— Task instructions —
Nothing in the records may be dropped. Retype them all exactly.

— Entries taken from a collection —
_ _ _ _ _ _ _
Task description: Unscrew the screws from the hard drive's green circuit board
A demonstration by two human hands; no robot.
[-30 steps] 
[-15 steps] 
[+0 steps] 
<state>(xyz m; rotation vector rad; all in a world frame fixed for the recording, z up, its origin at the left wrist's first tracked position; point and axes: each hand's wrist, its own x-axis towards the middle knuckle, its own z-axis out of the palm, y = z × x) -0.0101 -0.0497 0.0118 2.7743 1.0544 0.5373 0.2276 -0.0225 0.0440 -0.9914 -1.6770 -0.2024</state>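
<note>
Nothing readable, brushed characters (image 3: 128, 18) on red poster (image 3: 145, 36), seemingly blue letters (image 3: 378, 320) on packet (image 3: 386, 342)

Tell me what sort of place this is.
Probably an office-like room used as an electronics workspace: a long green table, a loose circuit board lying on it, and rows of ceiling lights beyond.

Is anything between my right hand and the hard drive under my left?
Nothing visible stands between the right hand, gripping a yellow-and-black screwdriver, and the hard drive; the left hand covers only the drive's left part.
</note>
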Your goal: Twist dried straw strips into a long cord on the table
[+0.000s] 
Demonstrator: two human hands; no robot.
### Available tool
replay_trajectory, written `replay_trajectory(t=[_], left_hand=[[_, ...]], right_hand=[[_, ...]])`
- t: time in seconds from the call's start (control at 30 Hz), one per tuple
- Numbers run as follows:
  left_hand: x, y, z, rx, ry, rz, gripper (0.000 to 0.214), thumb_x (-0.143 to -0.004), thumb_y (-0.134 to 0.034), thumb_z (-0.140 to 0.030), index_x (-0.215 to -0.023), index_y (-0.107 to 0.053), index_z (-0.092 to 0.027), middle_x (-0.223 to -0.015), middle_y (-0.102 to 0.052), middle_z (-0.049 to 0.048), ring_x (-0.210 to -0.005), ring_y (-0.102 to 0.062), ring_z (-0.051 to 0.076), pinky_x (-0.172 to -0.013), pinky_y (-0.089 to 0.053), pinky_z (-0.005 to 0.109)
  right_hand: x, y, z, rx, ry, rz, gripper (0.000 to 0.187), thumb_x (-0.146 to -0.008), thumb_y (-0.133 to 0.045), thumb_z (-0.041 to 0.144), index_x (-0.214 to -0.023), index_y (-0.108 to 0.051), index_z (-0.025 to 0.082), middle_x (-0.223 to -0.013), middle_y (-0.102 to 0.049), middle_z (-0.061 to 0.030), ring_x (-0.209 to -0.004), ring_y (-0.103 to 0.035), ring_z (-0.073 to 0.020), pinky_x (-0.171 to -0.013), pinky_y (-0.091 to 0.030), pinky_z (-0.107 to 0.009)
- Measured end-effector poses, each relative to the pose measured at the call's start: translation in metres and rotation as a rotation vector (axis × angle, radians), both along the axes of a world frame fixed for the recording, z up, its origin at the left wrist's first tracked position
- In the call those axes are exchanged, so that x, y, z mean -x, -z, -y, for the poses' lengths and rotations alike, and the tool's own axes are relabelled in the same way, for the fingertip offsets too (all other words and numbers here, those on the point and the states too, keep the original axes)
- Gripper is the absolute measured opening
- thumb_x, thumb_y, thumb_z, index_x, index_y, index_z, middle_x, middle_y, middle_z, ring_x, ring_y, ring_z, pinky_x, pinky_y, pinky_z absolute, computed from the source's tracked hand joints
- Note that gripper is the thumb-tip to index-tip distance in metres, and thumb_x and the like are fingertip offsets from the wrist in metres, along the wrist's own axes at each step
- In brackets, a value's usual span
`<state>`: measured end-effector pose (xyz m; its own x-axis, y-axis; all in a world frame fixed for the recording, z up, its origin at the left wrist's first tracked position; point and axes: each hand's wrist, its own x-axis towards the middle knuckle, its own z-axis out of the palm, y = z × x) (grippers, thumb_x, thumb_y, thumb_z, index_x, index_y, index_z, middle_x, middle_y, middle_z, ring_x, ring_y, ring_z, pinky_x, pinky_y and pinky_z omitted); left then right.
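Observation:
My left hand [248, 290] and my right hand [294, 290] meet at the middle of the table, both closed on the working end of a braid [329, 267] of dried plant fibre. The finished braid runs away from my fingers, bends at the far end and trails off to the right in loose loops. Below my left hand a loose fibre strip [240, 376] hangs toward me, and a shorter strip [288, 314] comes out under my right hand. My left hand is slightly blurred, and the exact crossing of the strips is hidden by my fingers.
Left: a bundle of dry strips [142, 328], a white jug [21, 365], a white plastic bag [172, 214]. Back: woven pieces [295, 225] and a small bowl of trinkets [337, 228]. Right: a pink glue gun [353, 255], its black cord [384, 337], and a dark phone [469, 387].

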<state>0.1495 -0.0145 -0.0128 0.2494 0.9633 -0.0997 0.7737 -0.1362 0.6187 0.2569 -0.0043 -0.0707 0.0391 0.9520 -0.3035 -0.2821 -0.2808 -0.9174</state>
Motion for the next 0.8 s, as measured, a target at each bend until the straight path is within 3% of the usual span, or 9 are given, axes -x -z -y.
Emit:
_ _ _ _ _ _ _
— The answer —
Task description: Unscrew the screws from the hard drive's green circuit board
A demonstration by two human hands; no robot.
[-30 steps] 
[-15 steps] 
[+0 steps] 
<state>(xyz m; rotation vector rad; all in a world frame fixed for the recording, z up, its origin at the left wrist's first tracked position; point and axes: each hand's wrist, its own x-axis towards the middle knuckle, its own z-axis out of the palm, y = z × x) -0.0101 -0.0497 0.0118 2.7743 1.0544 0.5373 0.2276 -0.0225 0.0440 -0.9914 -1.6770 -0.2024</state>
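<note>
Nothing readable, brushed characters (image 3: 128, 18) on red poster (image 3: 145, 36), seemingly blue letters (image 3: 378, 320) on packet (image 3: 386, 342)

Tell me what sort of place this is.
Probably an office-like room used as an electronics workspace: a long green table, a loose circuit board lying on it, and rows of ceiling lights beyond.

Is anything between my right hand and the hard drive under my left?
Nothing visible stands between the right hand, gripping a yellow-and-black screwdriver, and the hard drive; the left hand covers only the drive's left part.
</note>
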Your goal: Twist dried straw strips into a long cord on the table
[+0.000s] 
Demonstrator: two human hands; no robot.
### Available tool
replay_trajectory, written `replay_trajectory(t=[_], left_hand=[[_, ...]], right_hand=[[_, ...]])`
- t: time in seconds from the call's start (control at 30 Hz), one per tuple
- Numbers run as follows:
  left_hand: x, y, z, rx, ry, rz, gripper (0.000 to 0.214), thumb_x (-0.143 to -0.004), thumb_y (-0.134 to 0.034), thumb_z (-0.140 to 0.030), index_x (-0.215 to -0.023), index_y (-0.107 to 0.053), index_z (-0.092 to 0.027), middle_x (-0.223 to -0.015), middle_y (-0.102 to 0.052), middle_z (-0.049 to 0.048), ring_x (-0.210 to -0.005), ring_y (-0.102 to 0.062), ring_z (-0.051 to 0.076), pinky_x (-0.172 to -0.013), pinky_y (-0.089 to 0.053), pinky_z (-0.005 to 0.109)
  right_hand: x, y, z, rx, ry, rz, gripper (0.000 to 0.187), thumb_x (-0.146 to -0.008), thumb_y (-0.133 to 0.045), thumb_z (-0.041 to 0.144), index_x (-0.214 to -0.023), index_y (-0.108 to 0.051), index_z (-0.025 to 0.082), middle_x (-0.223 to -0.013), middle_y (-0.102 to 0.049), middle_z (-0.061 to 0.030), ring_x (-0.209 to -0.004), ring_y (-0.103 to 0.035), ring_z (-0.073 to 0.020), pinky_x (-0.171 to -0.013), pinky_y (-0.091 to 0.030), pinky_z (-0.107 to 0.009)
- Measured end-effector poses, each relative to the pose measured at the call's start: translation in metres and rotation as a rotation vector (axis × angle, radians), both along the axes of a world frame fixed for the recording, z up, its origin at the left wrist's first tracked position
- In the call those axes are exchanged, so that x, y, z mean -x, -z, -y, for the poses' lengths and rotations alike, and the tool's own axes are relabelled in the same way, for the fingertip offsets too (all other words and numbers here, those on the point and the states too, keep the original axes)
- Gripper is the absolute measured opening
- thumb_x, thumb_y, thumb_z, index_x, index_y, index_z, middle_x, middle_y, middle_z, ring_x, ring_y, ring_z, pinky_x, pinky_y, pinky_z absolute, computed from the source's tracked hand joints
- Note that gripper is the thumb-tip to index-tip distance in metres, and thumb_x and the like are fingertip offsets from the wrist in metres, along the wrist's own axes at each step
- In brackets, a value's usual span
`<state>`: measured end-effector pose (xyz m; its own x-axis, y-axis; all in a world frame fixed for the recording, z up, its origin at the left wrist's first tracked position; point and axes: each hand's wrist, its own x-axis towards the middle knuckle, its own z-axis out of the palm, y = z × x) (grippers, thumb_x, thumb_y, thumb_z, index_x, index_y, index_z, middle_x, middle_y, middle_z, ring_x, ring_y, ring_z, pinky_x, pinky_y and pinky_z omitted); left then right.
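Observation:
My left hand [248, 290] and my right hand [294, 290] meet at the middle of the table, both closed on the working end of a braid [329, 267] of dried plant fibre. The finished braid runs away from my fingers, bends at the far end and trails off to the right in loose loops. Below my left hand a loose fibre strip [240, 376] hangs toward me, and a shorter strip [288, 314] comes out under my right hand. My left hand is slightly blurred, and the exact crossing of the strips is hidden by my fingers.
Left: a bundle of dry strips [142, 328], a white jug [21, 365], a white plastic bag [172, 214]. Back: woven pieces [295, 225] and a small bowl of trinkets [337, 228]. Right: a pink glue gun [353, 255], its black cord [384, 337], and a dark phone [469, 387].
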
<state>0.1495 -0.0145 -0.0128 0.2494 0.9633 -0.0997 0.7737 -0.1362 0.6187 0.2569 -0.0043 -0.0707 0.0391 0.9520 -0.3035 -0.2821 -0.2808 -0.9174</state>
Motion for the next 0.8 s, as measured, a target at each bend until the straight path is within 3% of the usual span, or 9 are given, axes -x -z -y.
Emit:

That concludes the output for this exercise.